Mendelian Randomization

While association tests establish observational relationships between a trait (ie, QT interval) and an outcome (ie, SCD), they cannot establish causality. Confounding variables, variables affecting both the trait and the outcome, can result in false‐positive associations. Mendelian randomization circumvents these potential confounders to establish causality by exploiting certain characteristics of SNPs: that they are (1) assigned at conception and (2) randomly distributed in the large population.24, 25 Mendelian randomization has other assumptions that must be met as well, including the absence of pleiotropy.26 This assumption is often hard to fully meet, leading to potential bias of the results. However, recent methods have been developed to remove potentially pleiotropic SNPs to meet this assumption.
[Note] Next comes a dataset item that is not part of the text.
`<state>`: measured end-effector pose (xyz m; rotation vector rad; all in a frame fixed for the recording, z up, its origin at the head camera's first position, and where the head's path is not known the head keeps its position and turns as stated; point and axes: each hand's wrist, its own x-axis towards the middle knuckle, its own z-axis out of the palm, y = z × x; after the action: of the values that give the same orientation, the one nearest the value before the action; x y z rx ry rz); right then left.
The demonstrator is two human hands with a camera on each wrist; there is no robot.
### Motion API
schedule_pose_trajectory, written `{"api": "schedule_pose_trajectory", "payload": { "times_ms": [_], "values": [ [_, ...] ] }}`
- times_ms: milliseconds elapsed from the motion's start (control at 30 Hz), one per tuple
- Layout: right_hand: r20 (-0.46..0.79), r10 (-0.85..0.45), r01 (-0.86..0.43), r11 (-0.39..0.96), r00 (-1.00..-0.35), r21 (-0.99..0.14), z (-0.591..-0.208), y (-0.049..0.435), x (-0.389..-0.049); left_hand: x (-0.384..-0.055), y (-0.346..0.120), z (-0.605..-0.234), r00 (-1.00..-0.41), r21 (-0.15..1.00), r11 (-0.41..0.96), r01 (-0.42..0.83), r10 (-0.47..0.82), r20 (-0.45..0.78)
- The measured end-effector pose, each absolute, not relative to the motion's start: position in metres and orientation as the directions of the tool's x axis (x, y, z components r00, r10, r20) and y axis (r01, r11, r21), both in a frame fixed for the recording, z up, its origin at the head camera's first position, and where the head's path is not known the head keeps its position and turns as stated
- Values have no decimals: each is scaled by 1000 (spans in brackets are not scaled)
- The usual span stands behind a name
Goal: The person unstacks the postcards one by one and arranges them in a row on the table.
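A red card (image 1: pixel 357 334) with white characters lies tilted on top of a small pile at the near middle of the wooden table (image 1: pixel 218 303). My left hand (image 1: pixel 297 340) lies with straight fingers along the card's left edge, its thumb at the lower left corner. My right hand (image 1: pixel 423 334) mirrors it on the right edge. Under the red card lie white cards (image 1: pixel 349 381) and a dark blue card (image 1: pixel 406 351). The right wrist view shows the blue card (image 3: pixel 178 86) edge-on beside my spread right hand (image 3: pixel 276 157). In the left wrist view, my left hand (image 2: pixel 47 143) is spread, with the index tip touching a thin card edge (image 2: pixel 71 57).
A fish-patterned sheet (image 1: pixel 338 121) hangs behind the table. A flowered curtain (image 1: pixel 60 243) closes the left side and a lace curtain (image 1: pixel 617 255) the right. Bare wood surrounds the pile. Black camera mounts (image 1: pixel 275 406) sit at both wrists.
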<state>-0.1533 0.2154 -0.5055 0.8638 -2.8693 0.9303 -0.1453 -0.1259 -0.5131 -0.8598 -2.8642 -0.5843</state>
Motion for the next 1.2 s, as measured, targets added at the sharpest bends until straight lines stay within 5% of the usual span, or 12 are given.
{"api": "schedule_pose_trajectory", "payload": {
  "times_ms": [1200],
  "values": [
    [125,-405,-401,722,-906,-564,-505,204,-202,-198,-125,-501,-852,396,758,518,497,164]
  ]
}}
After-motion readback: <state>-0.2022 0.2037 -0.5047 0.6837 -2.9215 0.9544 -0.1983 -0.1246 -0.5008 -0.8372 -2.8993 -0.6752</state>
Mendelian randomization uses genetic variants as instrumental variables to test for causal relationships between a trait and an outcome. We used a multi‐SNP genetic risk score association (GRSA) model to test for causality between QT interval and SCD in our stratified data sets. The SNPs used in the model are known to be associated with the trait of interest. In this study, we used genome‐wide significant SNPs from the most recent QT interval genome‐wide association study.19 The SNPs were pruned for linkage disequilibrium (LD) using the “clump” method in PLINK version 1.9, which removes any SNP within a 1‐Mb window of the SNP with the lowest P value. This step is performed to remove any correlated SNPs and reduce any potential bias. The GRSA model uses 57 linkage disequilibrium–pruned SNPs to compare the association of these SNPs with the trait of interest (βtrait) to the association of the SNPs with SCD (βoutcome) using the R package “MendelianRandomization.”27 Zero‐intercept inverse‐weighted (IVW) linear regression is used to calculate the GRSA estimate, which is the slope of the resultant regression line, and estimates the difference in log odds of SCD risk per SD increase in QT interval. We used the HEIDI‐outlier method from the “gsmr” R package to detect and remove potentially pleiotropic SNPs.28 Finally, we used the MR‐Egger Intercept test to test for the presence of pleiotropy.29, 30, 31 P values for difference in GRSA estimates were obtained from a 1‐degree‐of‐freedom Wald test.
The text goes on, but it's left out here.